→ ABOUT THIS TASK
Count every line below that contains "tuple", then give that count and nothing else.

→ PROVIDED RECORDS
▼
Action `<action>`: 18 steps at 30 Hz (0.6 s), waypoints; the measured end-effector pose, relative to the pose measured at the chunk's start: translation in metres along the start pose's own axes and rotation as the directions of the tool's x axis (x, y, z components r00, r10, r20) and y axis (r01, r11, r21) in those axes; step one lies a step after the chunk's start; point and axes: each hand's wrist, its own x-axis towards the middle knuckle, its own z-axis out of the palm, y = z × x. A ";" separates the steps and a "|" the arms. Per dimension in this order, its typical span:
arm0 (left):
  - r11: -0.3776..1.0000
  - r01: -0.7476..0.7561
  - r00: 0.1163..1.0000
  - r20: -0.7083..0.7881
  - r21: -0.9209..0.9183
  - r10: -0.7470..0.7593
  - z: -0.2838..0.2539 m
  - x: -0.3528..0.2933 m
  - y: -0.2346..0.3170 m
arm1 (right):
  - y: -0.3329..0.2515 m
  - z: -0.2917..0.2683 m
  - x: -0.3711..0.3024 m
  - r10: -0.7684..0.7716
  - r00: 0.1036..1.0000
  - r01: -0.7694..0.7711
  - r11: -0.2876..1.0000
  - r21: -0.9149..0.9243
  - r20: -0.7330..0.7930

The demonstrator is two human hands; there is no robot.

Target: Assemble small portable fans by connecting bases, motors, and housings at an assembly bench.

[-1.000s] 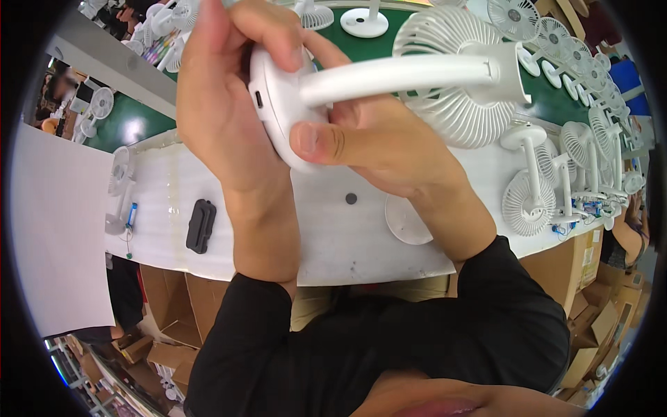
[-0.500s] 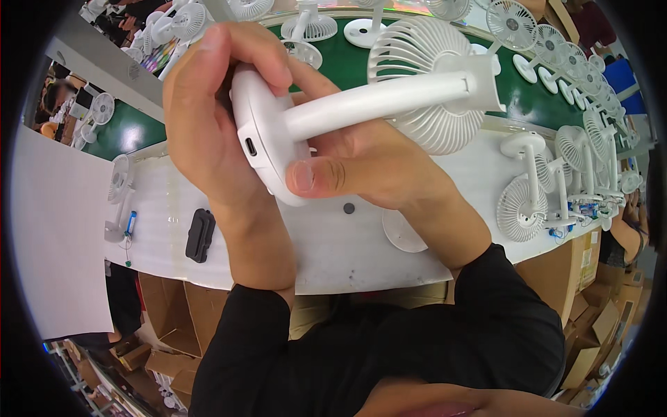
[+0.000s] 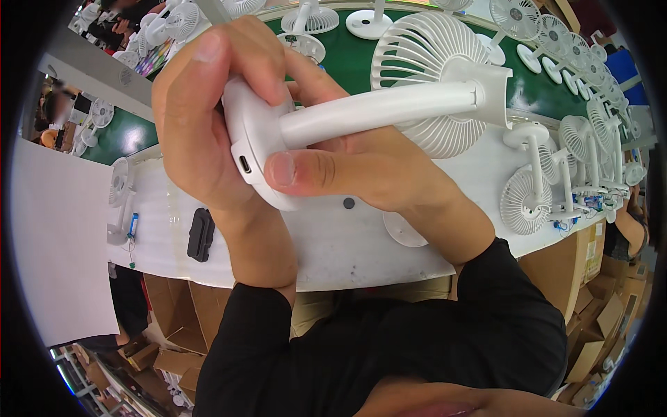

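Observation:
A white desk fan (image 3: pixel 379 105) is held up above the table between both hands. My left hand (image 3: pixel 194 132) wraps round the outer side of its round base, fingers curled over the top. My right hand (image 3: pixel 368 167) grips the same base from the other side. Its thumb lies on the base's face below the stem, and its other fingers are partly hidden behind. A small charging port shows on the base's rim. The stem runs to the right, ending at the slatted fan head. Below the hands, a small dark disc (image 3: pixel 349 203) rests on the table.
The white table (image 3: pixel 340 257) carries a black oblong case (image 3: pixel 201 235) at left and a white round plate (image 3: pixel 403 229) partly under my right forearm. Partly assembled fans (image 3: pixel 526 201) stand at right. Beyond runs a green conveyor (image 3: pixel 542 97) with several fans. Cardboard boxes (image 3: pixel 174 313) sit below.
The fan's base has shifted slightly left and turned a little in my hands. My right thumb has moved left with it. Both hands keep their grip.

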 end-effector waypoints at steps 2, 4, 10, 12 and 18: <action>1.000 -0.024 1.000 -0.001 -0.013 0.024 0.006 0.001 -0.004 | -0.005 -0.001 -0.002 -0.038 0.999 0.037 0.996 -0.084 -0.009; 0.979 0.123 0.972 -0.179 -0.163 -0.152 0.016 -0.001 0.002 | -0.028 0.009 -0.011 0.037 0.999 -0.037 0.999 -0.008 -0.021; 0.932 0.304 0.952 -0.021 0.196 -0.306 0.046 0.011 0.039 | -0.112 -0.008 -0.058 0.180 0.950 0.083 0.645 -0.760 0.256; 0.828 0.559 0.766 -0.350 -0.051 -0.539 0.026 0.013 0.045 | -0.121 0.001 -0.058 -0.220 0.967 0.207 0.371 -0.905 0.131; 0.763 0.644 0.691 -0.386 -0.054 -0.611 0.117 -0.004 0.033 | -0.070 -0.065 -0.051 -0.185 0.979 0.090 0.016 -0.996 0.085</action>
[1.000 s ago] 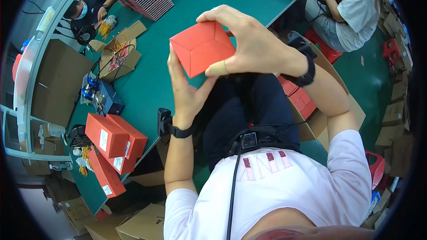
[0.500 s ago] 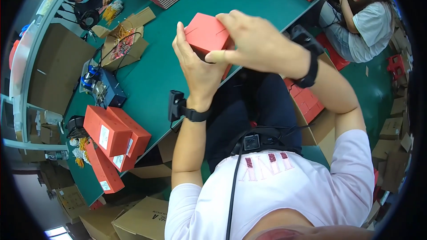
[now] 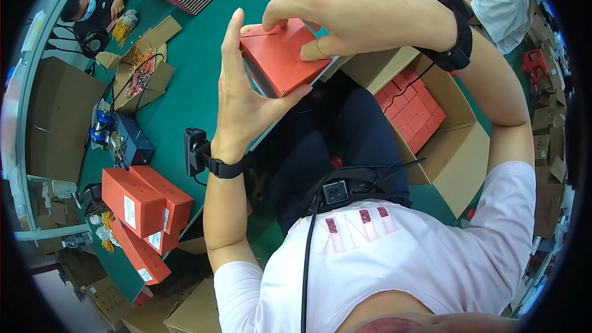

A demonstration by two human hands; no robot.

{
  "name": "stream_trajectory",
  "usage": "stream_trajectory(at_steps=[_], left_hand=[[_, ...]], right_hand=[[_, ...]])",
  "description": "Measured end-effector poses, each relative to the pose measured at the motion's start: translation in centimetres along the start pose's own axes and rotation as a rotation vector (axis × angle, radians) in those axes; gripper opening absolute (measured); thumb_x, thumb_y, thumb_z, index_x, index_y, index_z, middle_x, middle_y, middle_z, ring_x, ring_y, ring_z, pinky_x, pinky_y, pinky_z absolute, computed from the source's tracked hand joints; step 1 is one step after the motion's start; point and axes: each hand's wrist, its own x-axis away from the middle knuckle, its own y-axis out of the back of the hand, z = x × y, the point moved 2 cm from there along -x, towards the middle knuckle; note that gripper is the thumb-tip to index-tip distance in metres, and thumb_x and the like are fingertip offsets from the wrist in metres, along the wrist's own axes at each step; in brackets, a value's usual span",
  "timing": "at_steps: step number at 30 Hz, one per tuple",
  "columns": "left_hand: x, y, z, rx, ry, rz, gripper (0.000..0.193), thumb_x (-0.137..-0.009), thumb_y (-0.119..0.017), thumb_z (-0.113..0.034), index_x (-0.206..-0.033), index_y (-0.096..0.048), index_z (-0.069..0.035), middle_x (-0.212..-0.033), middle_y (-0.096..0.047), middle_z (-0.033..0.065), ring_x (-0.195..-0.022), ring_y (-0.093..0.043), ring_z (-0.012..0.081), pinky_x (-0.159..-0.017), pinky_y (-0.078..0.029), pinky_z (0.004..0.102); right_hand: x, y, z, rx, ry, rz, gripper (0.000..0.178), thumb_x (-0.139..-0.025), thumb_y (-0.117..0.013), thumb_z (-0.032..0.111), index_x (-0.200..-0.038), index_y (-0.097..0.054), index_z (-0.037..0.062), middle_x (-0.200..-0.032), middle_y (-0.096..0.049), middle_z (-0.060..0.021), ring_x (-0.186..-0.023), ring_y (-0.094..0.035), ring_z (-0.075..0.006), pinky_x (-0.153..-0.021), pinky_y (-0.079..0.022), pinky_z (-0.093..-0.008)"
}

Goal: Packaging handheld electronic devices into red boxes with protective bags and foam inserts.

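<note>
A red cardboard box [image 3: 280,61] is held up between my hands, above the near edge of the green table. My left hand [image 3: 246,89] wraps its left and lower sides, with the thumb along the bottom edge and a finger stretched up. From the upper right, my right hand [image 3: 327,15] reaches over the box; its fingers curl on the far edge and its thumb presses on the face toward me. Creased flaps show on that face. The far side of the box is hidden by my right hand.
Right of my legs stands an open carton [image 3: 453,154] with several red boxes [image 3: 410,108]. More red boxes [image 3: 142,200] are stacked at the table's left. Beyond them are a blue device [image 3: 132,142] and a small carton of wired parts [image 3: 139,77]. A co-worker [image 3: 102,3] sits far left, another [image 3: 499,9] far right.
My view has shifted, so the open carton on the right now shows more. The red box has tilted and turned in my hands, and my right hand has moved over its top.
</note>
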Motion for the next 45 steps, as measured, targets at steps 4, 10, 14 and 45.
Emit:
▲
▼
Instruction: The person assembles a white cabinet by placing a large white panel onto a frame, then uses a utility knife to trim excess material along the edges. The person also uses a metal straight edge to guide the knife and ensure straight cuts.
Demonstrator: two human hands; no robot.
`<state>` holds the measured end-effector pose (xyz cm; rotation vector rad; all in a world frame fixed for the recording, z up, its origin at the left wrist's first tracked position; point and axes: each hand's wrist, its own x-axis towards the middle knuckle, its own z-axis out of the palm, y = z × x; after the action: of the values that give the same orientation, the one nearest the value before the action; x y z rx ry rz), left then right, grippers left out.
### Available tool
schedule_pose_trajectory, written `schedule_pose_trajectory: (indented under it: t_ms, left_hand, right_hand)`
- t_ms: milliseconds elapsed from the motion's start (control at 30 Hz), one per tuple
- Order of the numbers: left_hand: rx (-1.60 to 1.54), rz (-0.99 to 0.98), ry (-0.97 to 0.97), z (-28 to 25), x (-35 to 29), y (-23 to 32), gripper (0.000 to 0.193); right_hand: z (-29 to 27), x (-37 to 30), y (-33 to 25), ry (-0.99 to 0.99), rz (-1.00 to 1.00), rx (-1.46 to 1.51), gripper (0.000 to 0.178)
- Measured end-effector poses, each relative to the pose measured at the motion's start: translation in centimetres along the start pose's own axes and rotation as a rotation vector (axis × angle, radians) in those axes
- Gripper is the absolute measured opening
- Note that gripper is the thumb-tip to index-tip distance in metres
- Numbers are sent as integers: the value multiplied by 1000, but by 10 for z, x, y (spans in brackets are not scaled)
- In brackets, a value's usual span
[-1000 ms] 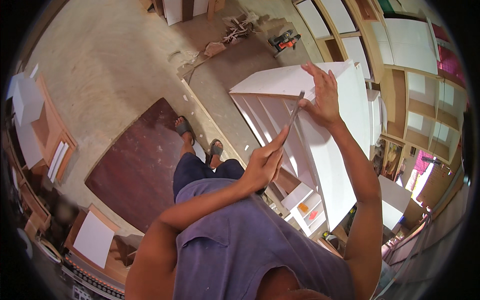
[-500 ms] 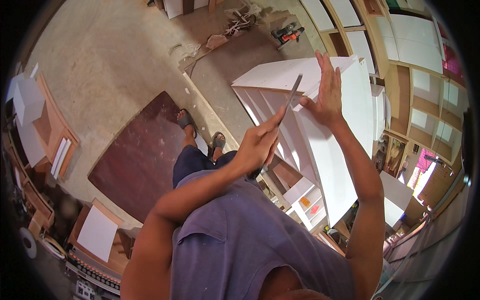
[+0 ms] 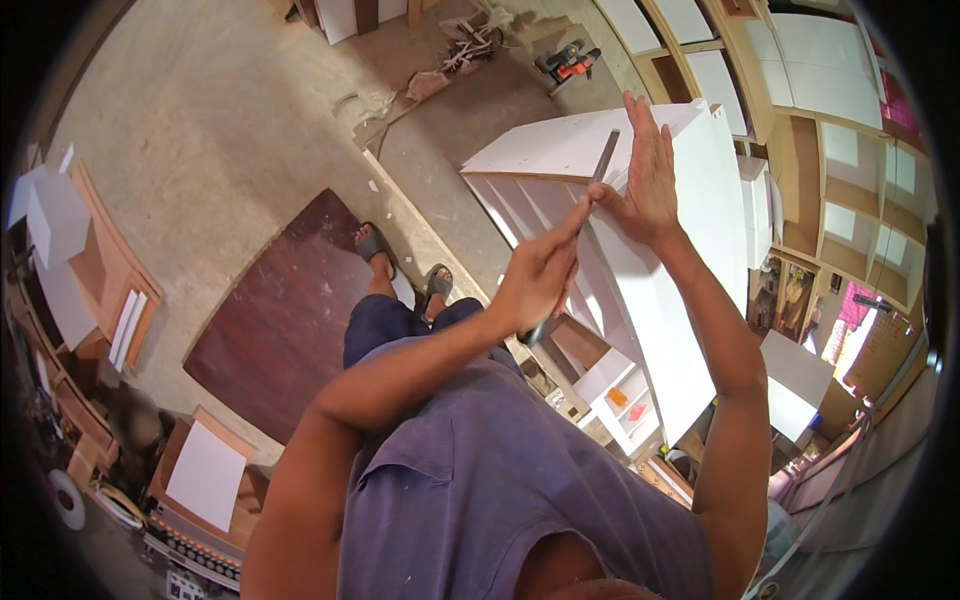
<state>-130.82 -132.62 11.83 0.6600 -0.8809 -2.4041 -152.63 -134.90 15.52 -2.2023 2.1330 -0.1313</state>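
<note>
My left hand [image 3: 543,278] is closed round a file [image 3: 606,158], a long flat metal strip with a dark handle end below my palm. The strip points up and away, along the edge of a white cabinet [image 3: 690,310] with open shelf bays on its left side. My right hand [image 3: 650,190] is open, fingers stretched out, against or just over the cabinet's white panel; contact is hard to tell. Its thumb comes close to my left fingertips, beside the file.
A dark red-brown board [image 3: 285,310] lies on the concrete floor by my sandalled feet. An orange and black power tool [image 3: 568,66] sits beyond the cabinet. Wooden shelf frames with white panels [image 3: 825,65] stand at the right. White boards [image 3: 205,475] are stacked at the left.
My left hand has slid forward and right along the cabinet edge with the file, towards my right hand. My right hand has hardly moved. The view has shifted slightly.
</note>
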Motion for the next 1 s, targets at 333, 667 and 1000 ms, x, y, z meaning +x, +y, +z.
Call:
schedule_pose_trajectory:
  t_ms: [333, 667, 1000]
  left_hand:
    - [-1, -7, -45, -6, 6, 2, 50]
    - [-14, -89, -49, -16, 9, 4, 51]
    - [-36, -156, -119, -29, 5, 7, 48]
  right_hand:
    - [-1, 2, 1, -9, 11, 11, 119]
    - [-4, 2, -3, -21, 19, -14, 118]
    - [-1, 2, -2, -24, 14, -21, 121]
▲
→ SOLUTION TO THE PROBLEM
2